Today we will walk from the Visitor Information Centre (VIC) behind the café and along the bitumen road at the top of the Rock Garden.

  1. Bear left up the hill behind the café to see on your right Grevillea bipinnatifida ‘Jingle Bells’ [Section 124], a standard grevillea with deeply-divided stiff, prickly foliage and many trusses of pink and orange flowers.
  2. Further along on the right is Banksia spinulosa var. spinulosa [Section 109], or Hairpin Banksia, which is found in open forests and woodlands of the coasts and mountains of New South Wales and Queensland.
  3. On your left is Notelaea lloydii [Section 114]. This small light bush has linear leathery leaves with small clusters of yellow bell flowers. Lloyd's Olive is only known from eight sites at five locations within south-east Queensland and is listed as vulnerable.
  4. On your left are several plants of Plectranthus alloplectus [Section 114], with coarse ovate foliage and long sprays of mauve flowers. This plant grows naturally in coastal New South Wales and Queensland.
  5. On your right is Epacris calvertiana var. calvertiana [Section 17], which occurs in coastal regions of New South Wales, with cream bell flowers on dark green foliage.
  6. Turn right along the road to see on your right Chamelaucium ‘Cascade Brook’ [Section 17], or Geraldton Wax. Endemic to Western Australia, it is an open airy shrub with masses of purplish-pink five-petalled flowers with darker maroon centres.
  7. Chamelaucium uncinatum ‘Murfit Rose’ [Section 17] on your right is another Geraldton Wax cultivar, with fine foliage and paler pink flowers that darken as they age. This cultivar is a selection developed from a seedling of C. uncinatum found in a cleared paddock near Geraldton, Western Australia.
  8. Further on your right is Grevillea lanigera [Section 15h], with grey-green foliage and pink and cream flowers on a low shrub. The species occurs in Victoria and New South Wales. Also known as Woolly Grevillea it is very long-flowering and useful in the garden.
  9. On your right a little down the path under the “Genus Hakea” sign is Hakea drupacea [Section 20], commonly known as Sweet Hakea. It is an open tree or shrub with white starburst flowers. It is native to south west Western Australia.
  10. Further along the road and also on your right is another specimen of Hakea drupacea [Section 20], with large white sweet-smelling balls of flowers with pink stamens. Here it has formed a small sprawling tree with fine green linear foliage.
  11. Hakea varia [Section 20], on your right, has hard prickly variable foliage which droops and small white starburst flowers. It grows naturally in south-western Western Australia.

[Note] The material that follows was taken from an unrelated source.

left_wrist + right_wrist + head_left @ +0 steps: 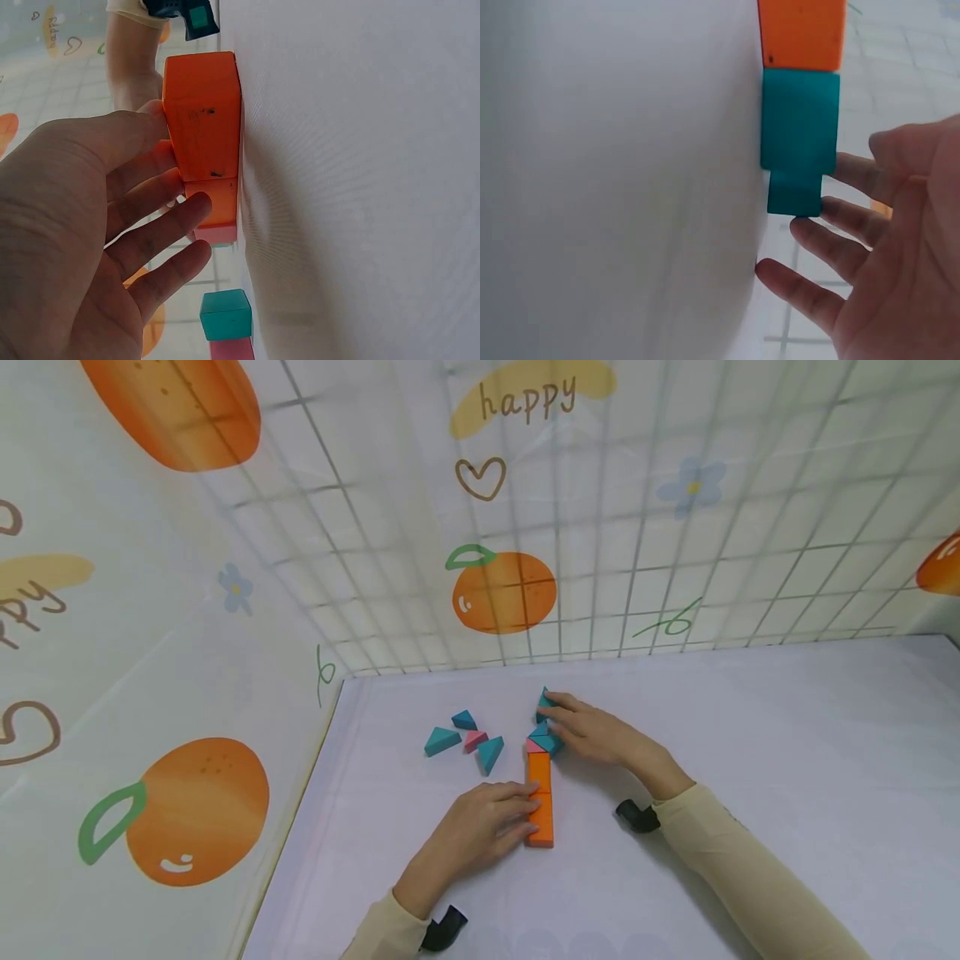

  12. Also on your right is Grevillea triloba [Section 22], a spreading shrub with grey-green foliage and white starburst flowers. It grows near Geraldton in Western Australia.
  13. Correa reflexa var. speciosa [Section 112], on your right occurs in coastal New South Wales and Victoria. It is a low plant with rugose oblong foliage and large pink bell flowers with green tips.
  14. Turn right down the Main Path to see on your left Correa ‘Marian’s Marvel’ [Section 112], with flared pale pink bell flowers with long greenish tips. This beautiful correa is a cross between C. reflexa and C. backhouseana. It arose in the garden of Marion Beek of Naracoorte, South Australia.
  15. Grevillea centristigma [Section 26], also on your left, is a small bush with soft lush foliage fringed with with white hairs. Pendent hard yellow/orange flowers open from greenish buds. It is endemic to the south west region of Western Australia.

You can now return to the VIC by following the Main Path, enjoying more of the Gardens along the way.